The participants included a relatively large number of Hispanic patients – 20 percent.
“There have been few studies exploring IBD in racial and ethnic minority groups,” Dr. Sifuentes-Dominguez says. “So, in addition to informing IBD research overall, we hope to make insights about the genes that drive IBD in specific ethnic populations.”
The research team performs genome analysis, including exome sequencing and other techniques, on DNA obtained from patients’ blood or saliva samples. Using a variety of techniques, the researchers then pinpoint variants in the patients’ data that could be linked to their disease.
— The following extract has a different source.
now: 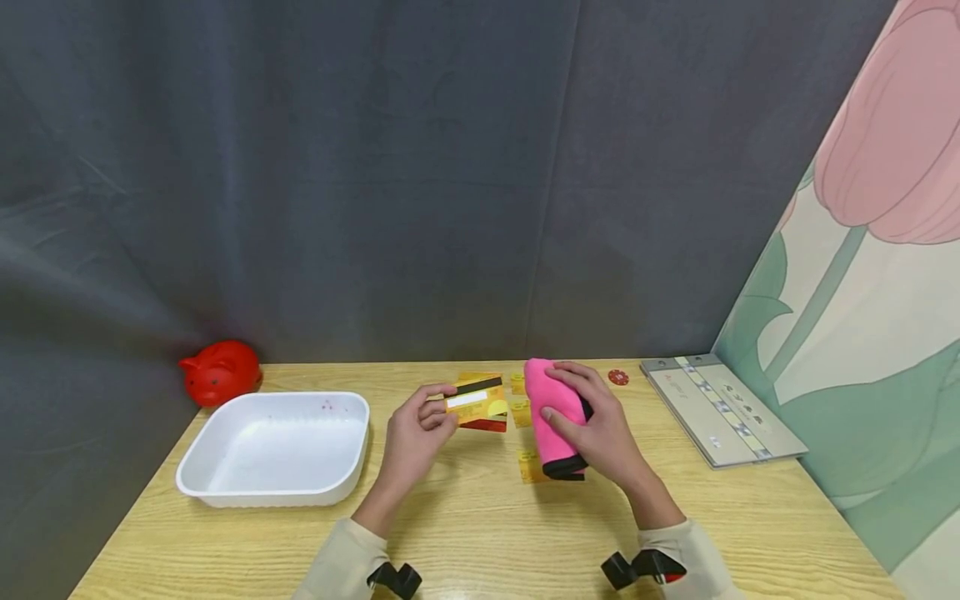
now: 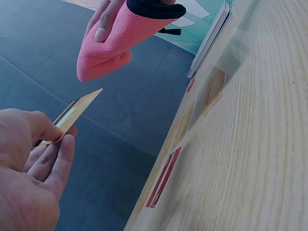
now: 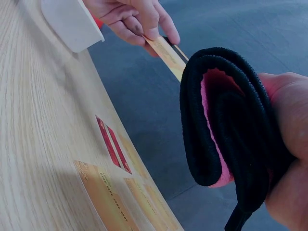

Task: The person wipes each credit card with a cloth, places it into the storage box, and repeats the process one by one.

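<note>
Yellow card and folded pink cloth found held above the worktop

The yellow card is pinched between the thumb and fingers of the left hand, with its dark stripe and white strip turned towards the head camera. It is held clear of the surface, over the far half of the worktop, left of the cloth. The folded pink cloth, trimmed in black, is gripped between the thumb and fingers of the right hand and is likewise held off the surface.

Beneath the yellow card, a red card is seen lying on the worktop. A column of gold cards is laid from the far edge towards the middle, partly hidden by the cloth. A red chip is noted near the far edge, right of the cloth.

A white tray is placed by the left edge. A red piggy bank is sited at the far left corner, and a grey-bound book is laid at the far right corner
</note>
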Tool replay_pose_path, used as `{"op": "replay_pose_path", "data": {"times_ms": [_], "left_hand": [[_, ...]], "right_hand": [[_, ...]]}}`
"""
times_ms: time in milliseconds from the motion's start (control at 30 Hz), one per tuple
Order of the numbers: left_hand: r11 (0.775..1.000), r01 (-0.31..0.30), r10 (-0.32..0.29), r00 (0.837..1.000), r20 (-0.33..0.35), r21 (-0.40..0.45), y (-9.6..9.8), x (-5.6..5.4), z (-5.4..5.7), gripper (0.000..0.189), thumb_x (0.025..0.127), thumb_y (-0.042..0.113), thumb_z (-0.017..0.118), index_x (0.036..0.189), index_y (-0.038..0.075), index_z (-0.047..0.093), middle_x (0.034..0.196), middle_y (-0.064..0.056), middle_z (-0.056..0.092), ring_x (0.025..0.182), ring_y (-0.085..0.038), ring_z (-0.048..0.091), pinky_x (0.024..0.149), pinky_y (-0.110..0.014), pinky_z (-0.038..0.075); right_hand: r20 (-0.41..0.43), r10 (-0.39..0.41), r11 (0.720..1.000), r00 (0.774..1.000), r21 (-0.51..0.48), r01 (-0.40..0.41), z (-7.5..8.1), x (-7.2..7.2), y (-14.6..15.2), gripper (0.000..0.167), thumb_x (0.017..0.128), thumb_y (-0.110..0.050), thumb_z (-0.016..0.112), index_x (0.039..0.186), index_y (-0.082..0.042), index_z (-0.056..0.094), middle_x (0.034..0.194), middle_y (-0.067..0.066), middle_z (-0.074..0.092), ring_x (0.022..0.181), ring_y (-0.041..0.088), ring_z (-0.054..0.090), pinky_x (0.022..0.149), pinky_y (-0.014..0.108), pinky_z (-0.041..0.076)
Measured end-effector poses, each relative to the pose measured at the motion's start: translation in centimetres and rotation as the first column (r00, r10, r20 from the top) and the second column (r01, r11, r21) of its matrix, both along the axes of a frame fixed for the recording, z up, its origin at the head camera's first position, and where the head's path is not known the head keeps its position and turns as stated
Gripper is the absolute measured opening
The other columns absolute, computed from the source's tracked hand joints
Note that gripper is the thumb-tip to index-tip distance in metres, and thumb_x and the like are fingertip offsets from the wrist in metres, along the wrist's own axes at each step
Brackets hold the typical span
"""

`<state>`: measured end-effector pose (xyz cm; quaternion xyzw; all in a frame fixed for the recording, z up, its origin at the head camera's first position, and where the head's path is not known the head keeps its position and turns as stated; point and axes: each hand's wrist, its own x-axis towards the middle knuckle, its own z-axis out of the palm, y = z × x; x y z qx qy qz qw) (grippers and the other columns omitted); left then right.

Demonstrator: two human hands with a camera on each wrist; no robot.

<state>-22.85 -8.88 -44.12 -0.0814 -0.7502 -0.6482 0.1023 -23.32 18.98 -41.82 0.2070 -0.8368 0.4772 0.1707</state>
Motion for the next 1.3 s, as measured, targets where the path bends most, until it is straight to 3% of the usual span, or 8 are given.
{"op": "replay_pose_path", "data": {"times_ms": [300, 500, 1000, 1133, 1300], "left_hand": [[0.998, 0.047, -0.046, 0.999, 0.019, -0.031, 0.3, 0.0, -0.2, 0.043, 0.093, 0.002, 0.070, 0.131, 0.021, 0.069, 0.100, -0.007, 0.079, 0.076, -0.010, 0.066, 0.067, -0.019, 0.052], [0.995, 0.099, -0.099, 0.995, 0.008, 0.000, 0.9, 0.1, -0.4, 0.041, 0.093, 0.000, 0.071, 0.131, 0.015, 0.068, 0.105, -0.011, 0.079, 0.090, -0.012, 0.074, 0.078, -0.020, 0.059], [0.988, 0.137, -0.139, 0.990, 0.023, 0.066, 1.6, 0.2, -0.6, 0.043, 0.095, -0.004, 0.067, 0.135, 0.012, 0.066, 0.116, -0.018, 0.077, 0.101, -0.023, 0.077, 0.083, -0.028, 0.063], [0.988, 0.142, -0.143, 0.989, 0.024, 0.062, 1.5, 0.2, -0.7, 0.044, 0.095, -0.004, 0.067, 0.136, 0.012, 0.066, 0.116, -0.018, 0.077, 0.102, -0.023, 0.077, 0.085, -0.033, 0.063], [0.988, 0.143, -0.145, 0.989, 0.027, 0.056, 1.4, 0.3, -0.7, 0.044, 0.095, -0.003, 0.069, 0.135, 0.013, 0.068, 0.115, -0.017, 0.078, 0.104, -0.026, 0.076, 0.085, -0.027, 0.063]], "right_hand": [[-0.001, 0.063, 0.998, 0.998, -0.028, -0.063, -0.6, 0.2, -1.3, 0.051, 0.089, -0.013, 0.082, 0.137, -0.020, 0.066, 0.147, 0.005, 0.055, 0.128, 0.025, 0.055, 0.089, 0.022, 0.057], [-0.011, 0.125, 0.992, 0.992, -0.003, -0.125, -1.4, 0.6, -2.8, 0.050, 0.089, -0.013, 0.082, 0.136, -0.018, 0.066, 0.146, 0.007, 0.056, 0.132, 0.029, 0.056, 0.097, 0.023, 0.055], [-0.037, 0.206, 0.978, 0.978, 0.054, -0.204, -1.8, 1.8, -5.1, 0.053, 0.088, -0.011, 0.082, 0.137, -0.022, 0.065, 0.148, 0.003, 0.053, 0.138, 0.028, 0.053, 0.102, 0.033, 0.056], [-0.050, 0.203, 0.977, 0.978, 0.078, -0.198, -1.8, 1.9, -5.1, 0.054, 0.088, -0.012, 0.082, 0.138, -0.023, 0.065, 0.149, 0.003, 0.053, 0.138, 0.028, 0.054, 0.102, 0.035, 0.056], [-0.054, 0.147, 0.985, 0.988, 0.103, -0.141, -1.9, 1.4, -4.6, 0.053, 0.087, -0.011, 0.083, 0.136, -0.022, 0.066, 0.147, 0.001, 0.056, 0.136, 0.024, 0.056, 0.105, 0.037, 0.055]]}}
Results from these analyses are beginning to identify new genetic alterations that can cause intestinal inflammation. In one instance, the team identified a mutation in the gene POLA1 as the cause of a rare genetic syndrome that includes intestinal inflammation in infancy. Moreover, this work also revealed that the inflammation in these patients is driven by excess activation of type 1 interferons, proteins that activate the innate antiviral immune response.
More recently, the team identified a patient within the IBD study population with four copies of the short arm of chromosome 9, which harbors the cluster of type 1 interferon genes.
“We confirmed that the extra copies of the interferon genes contributed to the patient’s intestinal inflammation,” Dr. Sifuentes-Dominguez says. “Drugs capable of targeting interferon-related pathways have already been approved for other conditions, so this opens the door to applying them to IBD in a select group of patients.”
For Dr. Sifuentes-Dominguez, this research is part of a larger quest to transform treatment for children and adolescents with IBD.
“IBD is often diagnosed in children and sometimes in very young patients, and general drugs and immunosuppressants aren’t ideal long-term solutions,” he says. “But we’re making steady progress toward a day when we’ll have precision therapies that are more effective, less toxic and carry far fewer side effects for kids.”
This cutting-edge research from Dr. Sifuentes-Dominguez and his collaborators is part of Children’s Health’s push to raise the bar on gastroenterology care. We deliver GI care and surgery to more than 24,000 patients a year – making us one of the nation’s busiest pediatric GI programs. Our GI program’s combination of world-class care and research landed it a no. 6 U.S. News & World Report ranking in 2018-19.